Mark (nom fictif) a transmis cette pensée lors du Forum de l’Académie des sciences et des lettres de Berlin-Brandebourg, le plus grand institut de recherche non universitaire en sciences humaines, dont l’histoire est jalonnée de plus de 300 ans de vicissitudes. Les murs de l’auditorium de l’Académie portent les traces profondes des balles tirées pendant la Seconde Guerre mondiale.
Le commentaire de Mark, apparemment basé sur l’idée fausse et répandue que plus il y a d’armes nucléaires, moins le danger d’une guerre nucléaire est grand, reflétait les préoccupations du panel de quatre personnes qui ont discuté du thème du Forum “Un monde exempt d’armes nucléaires est possible”. Les panélistes étaient pleinement conscients que la guerre en Ukraine est préjudiciable à la non-prolifération des armes nucléaires et au péril découlant de la modernisation continue de l’arsenal atomique.
Le Forum sur les armes nucléaires du 11 septembre était l’une des vingt sessions de la rencontre internationale “L’audace de la paix” qui s’est tenue du 10 au 12 septembre à Berlin, sous l’égide de l’association catholique laïque Communauté de Sant’Egidio, coorganisée par Soka Gakkai International (SGI), une organisation bouddhiste communautaire mondiale comptant 12 millions de membres dans le monde entier, et d’autres organisations.
La photo montre d’éminents participants à la réunion internationale interconfessionnelle en Allemagne, avec M. Hirotsugu Terasaki, deuxième à partir de la gauche au premier rang. Crédit : Seikyo Shimbun
Hirotsugu Terasaki, vice-président de Soka Gakkai, a conduit la délégation à la réunion. Il a rencontré plusieurs dignitaires, dont le président de la Communauté de Sant’Egidio, Marco Impagliazzo, et le président de la Conférence épiscopale italienne, le cardinal Matteo Maria Zuppi.

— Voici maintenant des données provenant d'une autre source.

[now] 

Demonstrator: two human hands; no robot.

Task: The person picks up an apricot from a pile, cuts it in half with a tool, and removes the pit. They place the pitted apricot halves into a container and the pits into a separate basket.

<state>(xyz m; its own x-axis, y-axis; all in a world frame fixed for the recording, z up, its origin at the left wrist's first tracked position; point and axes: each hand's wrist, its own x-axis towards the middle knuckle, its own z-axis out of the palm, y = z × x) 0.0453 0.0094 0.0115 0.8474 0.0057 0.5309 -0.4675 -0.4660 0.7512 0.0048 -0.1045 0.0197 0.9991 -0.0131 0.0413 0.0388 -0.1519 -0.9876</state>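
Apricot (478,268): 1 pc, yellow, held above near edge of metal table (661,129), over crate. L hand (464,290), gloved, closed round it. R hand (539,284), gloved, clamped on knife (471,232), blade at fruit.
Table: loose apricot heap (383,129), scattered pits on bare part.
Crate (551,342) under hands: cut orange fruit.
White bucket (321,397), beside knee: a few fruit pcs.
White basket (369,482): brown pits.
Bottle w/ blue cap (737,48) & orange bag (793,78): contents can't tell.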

Andrea Bartoli, président du Forum “Un monde sans armes nucléaires est possible”, a expliqué l’importance de la coopération avec la Soka Gakkai et son organisation internationale (SGI). Il est l’actuel président de la Fondation Sant’Egidio pour la paix et le dialogue, basée à New York, membre du groupe directeur de l’Action mondiale contre les crimes de masse (GAAMAC) et conseiller exécutif de l’Institut Soka pour les solutions globales (SIGS) de l’Université Soka d’Amérique.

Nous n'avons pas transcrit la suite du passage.